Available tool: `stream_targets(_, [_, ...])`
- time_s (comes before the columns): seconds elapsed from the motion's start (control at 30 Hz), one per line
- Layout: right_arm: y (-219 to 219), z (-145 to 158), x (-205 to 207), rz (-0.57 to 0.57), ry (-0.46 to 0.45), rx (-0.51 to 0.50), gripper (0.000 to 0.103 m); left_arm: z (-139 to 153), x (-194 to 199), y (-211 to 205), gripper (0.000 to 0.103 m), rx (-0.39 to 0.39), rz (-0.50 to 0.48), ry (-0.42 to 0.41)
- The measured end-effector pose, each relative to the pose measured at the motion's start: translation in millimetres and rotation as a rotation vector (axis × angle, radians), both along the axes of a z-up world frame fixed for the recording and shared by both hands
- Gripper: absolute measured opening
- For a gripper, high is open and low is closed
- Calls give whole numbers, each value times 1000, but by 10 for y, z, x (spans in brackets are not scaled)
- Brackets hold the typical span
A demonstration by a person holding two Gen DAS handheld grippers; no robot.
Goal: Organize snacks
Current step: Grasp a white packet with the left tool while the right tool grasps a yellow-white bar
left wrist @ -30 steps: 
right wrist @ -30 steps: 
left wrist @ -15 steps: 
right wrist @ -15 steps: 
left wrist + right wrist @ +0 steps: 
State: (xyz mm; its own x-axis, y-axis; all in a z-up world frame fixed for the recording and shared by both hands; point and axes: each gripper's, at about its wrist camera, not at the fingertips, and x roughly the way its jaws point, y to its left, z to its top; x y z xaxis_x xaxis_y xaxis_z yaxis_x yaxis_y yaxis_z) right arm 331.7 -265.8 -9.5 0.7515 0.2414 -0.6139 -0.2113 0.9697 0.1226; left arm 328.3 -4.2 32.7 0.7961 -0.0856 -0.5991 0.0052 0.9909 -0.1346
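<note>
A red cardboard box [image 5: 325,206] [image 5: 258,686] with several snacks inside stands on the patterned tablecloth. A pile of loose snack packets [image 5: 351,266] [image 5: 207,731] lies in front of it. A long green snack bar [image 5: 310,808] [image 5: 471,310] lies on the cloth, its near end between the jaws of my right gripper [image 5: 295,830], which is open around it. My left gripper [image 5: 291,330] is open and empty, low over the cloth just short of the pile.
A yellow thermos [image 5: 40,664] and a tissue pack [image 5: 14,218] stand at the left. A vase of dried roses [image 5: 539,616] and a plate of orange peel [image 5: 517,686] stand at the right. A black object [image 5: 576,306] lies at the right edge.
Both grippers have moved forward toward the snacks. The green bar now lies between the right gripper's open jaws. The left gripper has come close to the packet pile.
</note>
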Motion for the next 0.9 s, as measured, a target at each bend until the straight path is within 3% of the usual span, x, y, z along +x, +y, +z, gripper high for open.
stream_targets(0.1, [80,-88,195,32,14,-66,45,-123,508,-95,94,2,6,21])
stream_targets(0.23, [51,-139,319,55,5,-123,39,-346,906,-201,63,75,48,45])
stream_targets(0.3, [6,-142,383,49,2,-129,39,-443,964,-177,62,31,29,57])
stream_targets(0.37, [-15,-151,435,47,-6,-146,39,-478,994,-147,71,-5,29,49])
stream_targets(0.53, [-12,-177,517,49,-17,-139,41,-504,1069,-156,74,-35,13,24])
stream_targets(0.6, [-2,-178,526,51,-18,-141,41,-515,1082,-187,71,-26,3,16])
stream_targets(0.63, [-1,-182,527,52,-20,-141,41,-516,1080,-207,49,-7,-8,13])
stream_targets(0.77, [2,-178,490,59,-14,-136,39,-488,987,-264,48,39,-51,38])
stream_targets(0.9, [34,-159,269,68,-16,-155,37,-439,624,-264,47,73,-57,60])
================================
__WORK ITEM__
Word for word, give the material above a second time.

__RESULT OF THE EXERCISE__
Available tool: `stream_targets(_, [_, ...])`
- time_s (comes before the columns): seconds elapsed from the motion's start (control at 30 Hz), one per line
- Layout: right_arm: y (-219 to 219), z (-145 to 158), x (-205 to 207), rz (-0.57 to 0.57), ry (-0.46 to 0.45), rx (-0.51 to 0.50), gripper (0.000 to 0.103 m); left_arm: z (-139 to 153), x (-194 to 199), y (-211 to 205), gripper (0.000 to 0.103 m), rx (-0.39 to 0.39), rz (-0.50 to 0.48), ry (-0.42 to 0.41)
- The measured end-effector pose, each relative to the pose measured at the motion's start: translation in millimetres and rotation as a rotation vector (axis × angle, radians), both along the axes of a z-up world frame fixed for the recording and shared by both hands
- Gripper: absolute measured opening
- For a gripper, high is open and low is closed
- Calls give whole numbers, each value times 1000, but by 10 for y, z, x (spans in brackets are not scaled)
- Brackets hold the typical span
A demonstration by a person holding two Gen DAS handheld grippers; no robot.
Goal: Organize snacks
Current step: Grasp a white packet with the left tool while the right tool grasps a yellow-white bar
left wrist @ -30 steps: 
right wrist @ -30 steps: 
left wrist @ -15 steps: 
right wrist @ -15 steps: 
left wrist + right wrist @ +0 steps: 
State: (xyz mm; its own x-axis, y-axis; all in a z-up world frame fixed for the recording and shared by both hands; point and axes: each gripper's, at about its wrist camera, not at the fingertips, and x roughly the way its jaws point, y to its left, z to its top; x y z xaxis_x xaxis_y xaxis_z yaxis_x yaxis_y yaxis_z) right arm 331.7 -265.8 -9.5 0.7515 0.2414 -0.6139 -0.2113 0.9697 0.1226; left arm 328.3 -4.2 32.7 0.7961 -0.0856 -0.5991 0.0052 0.9909 -0.1346
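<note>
A red cardboard box [image 5: 325,206] [image 5: 258,686] with several snacks inside stands on the patterned tablecloth. A pile of loose snack packets [image 5: 351,266] [image 5: 207,731] lies in front of it. A long green snack bar [image 5: 310,808] [image 5: 471,310] lies on the cloth, its near end between the jaws of my right gripper [image 5: 295,830], which is open around it. My left gripper [image 5: 291,330] is open and empty, low over the cloth just short of the pile.
A yellow thermos [image 5: 40,664] and a tissue pack [image 5: 14,218] stand at the left. A vase of dried roses [image 5: 539,616] and a plate of orange peel [image 5: 517,686] stand at the right. A black object [image 5: 576,306] lies at the right edge.
Both grippers have moved forward toward the snacks. The green bar now lies between the right gripper's open jaws. The left gripper has come close to the packet pile.
</note>
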Motion for the next 0.9 s, as measured, a target at each bend until the straight path is within 3% of the usual span, x, y, z along +x, +y, +z, gripper high for open.
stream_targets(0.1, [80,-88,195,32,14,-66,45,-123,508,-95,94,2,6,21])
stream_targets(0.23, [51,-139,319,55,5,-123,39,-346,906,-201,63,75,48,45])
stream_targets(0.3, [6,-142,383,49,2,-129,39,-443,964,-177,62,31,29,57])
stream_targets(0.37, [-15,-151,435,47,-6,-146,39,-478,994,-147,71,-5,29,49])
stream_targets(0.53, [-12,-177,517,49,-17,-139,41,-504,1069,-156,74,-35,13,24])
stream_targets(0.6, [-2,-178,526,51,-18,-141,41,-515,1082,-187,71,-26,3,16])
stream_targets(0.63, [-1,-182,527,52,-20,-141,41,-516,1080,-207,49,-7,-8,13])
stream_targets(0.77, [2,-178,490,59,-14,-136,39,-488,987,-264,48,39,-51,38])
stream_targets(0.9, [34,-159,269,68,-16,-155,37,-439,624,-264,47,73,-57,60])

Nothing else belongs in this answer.